Choose the deign parameters \( k_{i} \), \( \tau_{i + 1} \), \( \sigma \) and \( \sigma_{\rho } \) such that \( k_{1} - \frac{{g_{1}^{d} }}{{2g_{l1}^{2} }} - 1.5 > 0 \), \( k_{i} - \frac{{g_{i}^{d} }}{{2g_{li}^{2} }} - 2 > 0,\quad i = 2, \ldots ,n - 1 \), \( k_{n} - \frac{{\beta^{d} }}{{2\beta_{l}^{2} }} - 1 > 0 \), \( \frac{1}{{\tau_{i + 1} }} - 0.5\varepsilon - 0.5 > 0 \), \( \sigma > 0 \) and \( \sigma_{\rho } > 0 \), respectively.

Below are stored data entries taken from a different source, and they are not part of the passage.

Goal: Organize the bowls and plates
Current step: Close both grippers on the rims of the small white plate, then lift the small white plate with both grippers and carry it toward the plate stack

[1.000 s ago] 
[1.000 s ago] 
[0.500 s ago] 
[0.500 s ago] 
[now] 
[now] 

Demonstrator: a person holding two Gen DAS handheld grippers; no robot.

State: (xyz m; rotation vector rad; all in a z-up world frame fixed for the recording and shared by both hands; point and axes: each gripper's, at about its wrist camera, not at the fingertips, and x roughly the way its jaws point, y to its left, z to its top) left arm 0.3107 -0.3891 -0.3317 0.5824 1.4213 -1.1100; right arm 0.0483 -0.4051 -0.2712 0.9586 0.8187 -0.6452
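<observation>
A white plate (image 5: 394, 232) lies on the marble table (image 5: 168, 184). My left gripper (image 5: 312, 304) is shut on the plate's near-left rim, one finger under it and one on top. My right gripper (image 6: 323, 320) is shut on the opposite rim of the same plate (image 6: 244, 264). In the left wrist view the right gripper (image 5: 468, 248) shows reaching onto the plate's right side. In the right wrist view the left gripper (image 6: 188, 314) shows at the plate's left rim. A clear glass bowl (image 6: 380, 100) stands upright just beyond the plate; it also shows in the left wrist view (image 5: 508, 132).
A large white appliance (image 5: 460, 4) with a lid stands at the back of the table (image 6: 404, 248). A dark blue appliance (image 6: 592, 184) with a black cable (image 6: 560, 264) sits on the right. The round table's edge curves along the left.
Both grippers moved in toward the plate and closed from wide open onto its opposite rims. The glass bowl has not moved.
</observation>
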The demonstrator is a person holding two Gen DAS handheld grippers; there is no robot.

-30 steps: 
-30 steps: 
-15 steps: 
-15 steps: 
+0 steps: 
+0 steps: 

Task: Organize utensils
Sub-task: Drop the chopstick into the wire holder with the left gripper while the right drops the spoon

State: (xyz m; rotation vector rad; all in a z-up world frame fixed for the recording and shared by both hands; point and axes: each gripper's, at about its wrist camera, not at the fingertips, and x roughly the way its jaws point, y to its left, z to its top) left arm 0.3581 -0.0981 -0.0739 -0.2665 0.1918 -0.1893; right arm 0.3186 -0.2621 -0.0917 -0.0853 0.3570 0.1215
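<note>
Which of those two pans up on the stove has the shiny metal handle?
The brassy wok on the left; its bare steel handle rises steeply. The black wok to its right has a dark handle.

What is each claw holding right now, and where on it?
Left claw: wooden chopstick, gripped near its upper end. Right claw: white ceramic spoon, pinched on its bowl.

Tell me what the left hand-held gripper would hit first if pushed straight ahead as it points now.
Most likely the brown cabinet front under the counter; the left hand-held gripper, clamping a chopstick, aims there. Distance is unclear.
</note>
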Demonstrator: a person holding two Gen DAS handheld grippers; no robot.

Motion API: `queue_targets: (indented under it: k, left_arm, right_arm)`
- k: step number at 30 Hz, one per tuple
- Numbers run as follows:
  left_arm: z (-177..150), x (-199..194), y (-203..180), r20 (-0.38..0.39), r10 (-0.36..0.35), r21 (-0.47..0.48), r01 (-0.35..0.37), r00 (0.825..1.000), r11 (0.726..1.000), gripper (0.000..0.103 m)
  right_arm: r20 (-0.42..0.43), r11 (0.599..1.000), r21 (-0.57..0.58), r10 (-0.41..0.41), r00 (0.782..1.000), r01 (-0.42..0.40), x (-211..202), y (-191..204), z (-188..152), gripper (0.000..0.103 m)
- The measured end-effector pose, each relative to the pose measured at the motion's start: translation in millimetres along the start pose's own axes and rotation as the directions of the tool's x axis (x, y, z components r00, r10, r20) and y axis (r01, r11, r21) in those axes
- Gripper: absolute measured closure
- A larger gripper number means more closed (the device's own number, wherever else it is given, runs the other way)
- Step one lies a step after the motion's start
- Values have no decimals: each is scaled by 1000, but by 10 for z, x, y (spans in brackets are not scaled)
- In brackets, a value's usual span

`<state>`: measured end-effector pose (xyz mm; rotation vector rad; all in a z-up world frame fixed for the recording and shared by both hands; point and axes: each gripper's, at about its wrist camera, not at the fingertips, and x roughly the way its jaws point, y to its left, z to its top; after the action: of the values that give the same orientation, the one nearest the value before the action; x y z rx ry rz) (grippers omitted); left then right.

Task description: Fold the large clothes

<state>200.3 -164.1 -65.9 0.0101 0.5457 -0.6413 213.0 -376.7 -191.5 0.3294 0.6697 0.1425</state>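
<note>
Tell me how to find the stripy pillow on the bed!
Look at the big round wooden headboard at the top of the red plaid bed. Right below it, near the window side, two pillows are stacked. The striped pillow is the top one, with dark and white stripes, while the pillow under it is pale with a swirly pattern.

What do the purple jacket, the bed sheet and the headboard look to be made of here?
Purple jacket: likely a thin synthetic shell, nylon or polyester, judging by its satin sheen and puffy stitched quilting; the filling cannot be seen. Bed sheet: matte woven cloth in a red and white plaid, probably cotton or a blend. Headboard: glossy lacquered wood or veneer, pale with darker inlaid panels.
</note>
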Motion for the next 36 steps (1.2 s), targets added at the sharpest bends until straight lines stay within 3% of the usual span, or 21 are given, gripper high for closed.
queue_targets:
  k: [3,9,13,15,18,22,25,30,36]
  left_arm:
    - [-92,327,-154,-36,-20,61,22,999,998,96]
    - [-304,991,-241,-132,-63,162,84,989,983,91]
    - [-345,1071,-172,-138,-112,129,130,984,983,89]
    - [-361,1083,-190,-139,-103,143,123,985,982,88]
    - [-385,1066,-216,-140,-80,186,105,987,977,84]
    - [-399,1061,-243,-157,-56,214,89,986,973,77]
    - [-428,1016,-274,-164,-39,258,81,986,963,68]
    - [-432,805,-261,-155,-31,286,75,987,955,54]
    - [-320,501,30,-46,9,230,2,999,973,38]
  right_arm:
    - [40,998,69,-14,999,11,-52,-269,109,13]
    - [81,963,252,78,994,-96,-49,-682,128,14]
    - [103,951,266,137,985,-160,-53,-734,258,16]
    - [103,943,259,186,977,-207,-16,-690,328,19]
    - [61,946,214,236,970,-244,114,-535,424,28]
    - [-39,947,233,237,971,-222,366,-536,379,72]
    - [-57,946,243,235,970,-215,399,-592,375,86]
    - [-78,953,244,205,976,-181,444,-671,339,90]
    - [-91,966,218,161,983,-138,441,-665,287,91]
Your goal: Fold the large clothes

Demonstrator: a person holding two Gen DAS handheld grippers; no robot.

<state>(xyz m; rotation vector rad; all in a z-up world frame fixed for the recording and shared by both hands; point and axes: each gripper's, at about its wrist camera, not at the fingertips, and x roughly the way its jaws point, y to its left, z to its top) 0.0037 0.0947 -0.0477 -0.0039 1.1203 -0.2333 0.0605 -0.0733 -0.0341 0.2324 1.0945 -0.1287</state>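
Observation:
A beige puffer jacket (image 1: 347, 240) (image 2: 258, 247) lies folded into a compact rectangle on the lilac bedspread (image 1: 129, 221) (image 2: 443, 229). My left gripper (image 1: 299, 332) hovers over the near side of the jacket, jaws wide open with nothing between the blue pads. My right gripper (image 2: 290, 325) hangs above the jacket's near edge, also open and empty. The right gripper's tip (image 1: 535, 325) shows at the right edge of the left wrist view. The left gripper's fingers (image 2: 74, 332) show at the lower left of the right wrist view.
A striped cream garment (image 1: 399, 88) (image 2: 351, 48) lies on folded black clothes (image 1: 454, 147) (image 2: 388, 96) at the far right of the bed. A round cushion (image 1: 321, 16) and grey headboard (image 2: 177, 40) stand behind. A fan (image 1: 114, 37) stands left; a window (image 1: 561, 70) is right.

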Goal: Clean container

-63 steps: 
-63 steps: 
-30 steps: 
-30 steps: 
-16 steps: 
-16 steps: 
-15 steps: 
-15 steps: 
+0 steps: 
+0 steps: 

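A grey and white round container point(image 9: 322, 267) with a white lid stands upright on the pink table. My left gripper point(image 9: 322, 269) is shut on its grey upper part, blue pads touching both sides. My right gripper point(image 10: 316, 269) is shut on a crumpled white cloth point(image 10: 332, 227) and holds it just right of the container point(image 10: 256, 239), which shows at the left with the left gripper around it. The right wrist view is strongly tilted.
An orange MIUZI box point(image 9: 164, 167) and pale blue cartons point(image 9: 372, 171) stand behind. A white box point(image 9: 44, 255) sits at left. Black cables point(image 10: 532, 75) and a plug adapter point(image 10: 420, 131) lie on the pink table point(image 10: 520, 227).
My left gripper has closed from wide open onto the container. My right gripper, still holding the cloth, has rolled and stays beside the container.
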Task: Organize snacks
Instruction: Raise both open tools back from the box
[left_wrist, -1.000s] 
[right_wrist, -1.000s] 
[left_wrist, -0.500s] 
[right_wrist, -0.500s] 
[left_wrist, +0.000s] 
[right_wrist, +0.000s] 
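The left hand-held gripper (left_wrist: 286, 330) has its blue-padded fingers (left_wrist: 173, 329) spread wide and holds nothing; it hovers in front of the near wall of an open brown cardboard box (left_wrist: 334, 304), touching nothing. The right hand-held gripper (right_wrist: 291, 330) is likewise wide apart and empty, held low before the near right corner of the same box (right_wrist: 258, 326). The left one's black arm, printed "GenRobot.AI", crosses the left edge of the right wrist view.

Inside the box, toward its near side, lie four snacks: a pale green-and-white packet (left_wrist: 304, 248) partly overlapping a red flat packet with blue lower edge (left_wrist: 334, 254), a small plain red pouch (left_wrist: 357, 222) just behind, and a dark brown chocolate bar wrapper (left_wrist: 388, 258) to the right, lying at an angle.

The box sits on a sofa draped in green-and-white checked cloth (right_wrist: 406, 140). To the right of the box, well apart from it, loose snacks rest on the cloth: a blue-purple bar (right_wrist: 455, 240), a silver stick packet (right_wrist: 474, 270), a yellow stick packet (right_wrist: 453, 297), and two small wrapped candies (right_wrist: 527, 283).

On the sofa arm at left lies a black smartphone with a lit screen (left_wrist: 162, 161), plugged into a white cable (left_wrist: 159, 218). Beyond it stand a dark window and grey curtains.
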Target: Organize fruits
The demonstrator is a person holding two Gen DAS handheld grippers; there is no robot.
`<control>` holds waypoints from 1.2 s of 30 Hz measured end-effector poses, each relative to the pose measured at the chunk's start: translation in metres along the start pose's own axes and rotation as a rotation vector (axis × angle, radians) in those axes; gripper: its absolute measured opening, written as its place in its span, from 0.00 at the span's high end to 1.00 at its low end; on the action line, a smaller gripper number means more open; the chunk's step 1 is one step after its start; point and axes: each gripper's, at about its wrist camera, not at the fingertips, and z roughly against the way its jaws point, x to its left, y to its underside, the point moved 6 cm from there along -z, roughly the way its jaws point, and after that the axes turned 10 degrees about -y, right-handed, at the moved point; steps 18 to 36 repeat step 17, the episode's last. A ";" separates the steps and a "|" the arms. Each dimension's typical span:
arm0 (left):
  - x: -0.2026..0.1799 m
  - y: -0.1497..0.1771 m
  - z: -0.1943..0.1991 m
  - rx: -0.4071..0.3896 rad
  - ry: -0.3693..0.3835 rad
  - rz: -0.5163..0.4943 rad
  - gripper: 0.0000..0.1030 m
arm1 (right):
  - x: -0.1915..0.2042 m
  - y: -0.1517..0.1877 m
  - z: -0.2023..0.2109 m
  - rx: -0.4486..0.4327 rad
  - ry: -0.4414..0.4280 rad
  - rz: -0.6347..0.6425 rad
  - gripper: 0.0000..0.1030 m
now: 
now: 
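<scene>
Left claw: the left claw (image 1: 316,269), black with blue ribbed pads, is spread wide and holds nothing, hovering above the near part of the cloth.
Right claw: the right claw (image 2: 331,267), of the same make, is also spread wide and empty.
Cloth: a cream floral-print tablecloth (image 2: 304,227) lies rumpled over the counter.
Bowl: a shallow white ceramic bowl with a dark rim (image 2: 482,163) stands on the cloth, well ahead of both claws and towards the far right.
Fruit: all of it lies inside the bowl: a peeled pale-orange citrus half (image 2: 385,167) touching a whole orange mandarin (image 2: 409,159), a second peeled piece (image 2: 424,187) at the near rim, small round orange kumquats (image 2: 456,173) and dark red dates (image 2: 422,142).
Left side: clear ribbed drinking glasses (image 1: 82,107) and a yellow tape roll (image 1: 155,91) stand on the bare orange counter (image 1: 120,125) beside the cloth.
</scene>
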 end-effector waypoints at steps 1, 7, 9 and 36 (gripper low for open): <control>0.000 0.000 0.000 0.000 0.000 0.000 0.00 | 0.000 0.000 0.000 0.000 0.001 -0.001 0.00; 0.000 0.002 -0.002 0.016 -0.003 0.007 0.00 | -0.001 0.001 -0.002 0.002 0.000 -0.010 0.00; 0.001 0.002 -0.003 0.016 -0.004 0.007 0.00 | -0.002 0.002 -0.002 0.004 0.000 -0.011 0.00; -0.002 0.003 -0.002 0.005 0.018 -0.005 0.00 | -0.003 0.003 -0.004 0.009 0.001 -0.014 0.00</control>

Considering the design parameters \( k_{i} \), \( \tau_{i + 1} \), \( \sigma \) and \( \sigma_{\rho } \), comparing (A12) with (A1) reveals that (A12) satisfies the following inequality

$$ \dot{V} \le - \alpha V + \beta $$

(A13)

where \( \alpha \) and \( \beta \) are as follows:

$$ \alpha \le \min \left( {\begin{array}{*{20}l} {2g_{{h1}} \left( {k_{1} - 1.5 - \frac{{g_{1}^{d} }}{{2g_{{l1}}^{2} }}} \right)} \hfill \\ {2g_{{hi}} \left( {k_{i} - 2 - \frac{{g_{i}^{d} }}{{2g_{{li}}^{2} }}} \right)} \hfill \\ {2\beta _{h} \left( {k_{n} - 1 - \frac{{\beta ^{d} }}{{2\beta _{l}^{2} }}} \right)} \hfill \\ {\frac{2}{{\tau _{{i + 1}} }} - \varepsilon - 1} \hfill \\ {\sigma \gamma _{1} ,\sigma \gamma _{2} ,\sigma \gamma _{2} } \hfill \\ {\sigma _{\rho } \gamma _{\rho } } \hfill \\ \end{array} } \right) $$

$$ \beta = 0.5\sum\limits_{i = 1}^{n - 1} {\left( {\bar{\Delta }_{i}^{2} + \varepsilon^{ - 1} \bar{M}_{i + 1}^{2} } \right)} + 0.5\sigma \sum\limits_{i = 1}^{n} {\left( {\bar{\theta }_{i}^{2} + \bar{c}_{i}^{2} + \bar{\omega }_{i}^{2} } \right)} + 0.5\sigma_{\rho } Rp_{{\lambda_{\hbox{max} } }}^{2} $$

Solving inequality (A13) results in:

$$ 0 \le V \le \frac{\beta }{\alpha } + \left( {V(0) - \frac{\beta }{\alpha }} \right)e^{ - \alpha t} $$

(A14)

From (A14), it is obtained that \( \lim_{t \to \infty } V = \frac{\beta }{\alpha } \). So, \( V \) is bounded by \( \frac{\beta }{\alpha } \). Therefore, all signals of the closed-loop system, i.e. \( e_{i} ,\,\eta_{i + 1} ,\,{\tilde{\varvec{\theta }}}_{i} ,\,{\tilde{\varvec{c}}}_{i} ,\,{\tilde{\varvec{\omega }}}_{i} \) and \( \tilde{\rho }_{\lambda } \) are uniformly ultimately bounded. From the considered Lyapunov function in (A1), it can be inferred that

$$ \frac{1}{{2g_{1} }}\,e_{1}^{2} \le V $$

(A15)

Considering Assumption 2, Eq. (A15) is written as

$$ e_{1}^{2} \le 2g_{h1} V $$

(A16)

which results in the following bound

$$ \left| {e_{1} (t)} \right| \le \sqrt {2g_{h1} V} $$

(A17)

Now, considering (A14), the following bound is obtained for the tracking error

$$ \left| {e_{1} } \right| \le \sqrt {2g_{h1} \left( {e^{ - \alpha \,t} V(0) + \frac{\beta }{\alpha }(1 - e^{ - \alpha t} )} \right)} $$

(A18)

It is seen form (A18) that the bound of the tracking error can be made arbitrarily small by proper selection of the design parameters.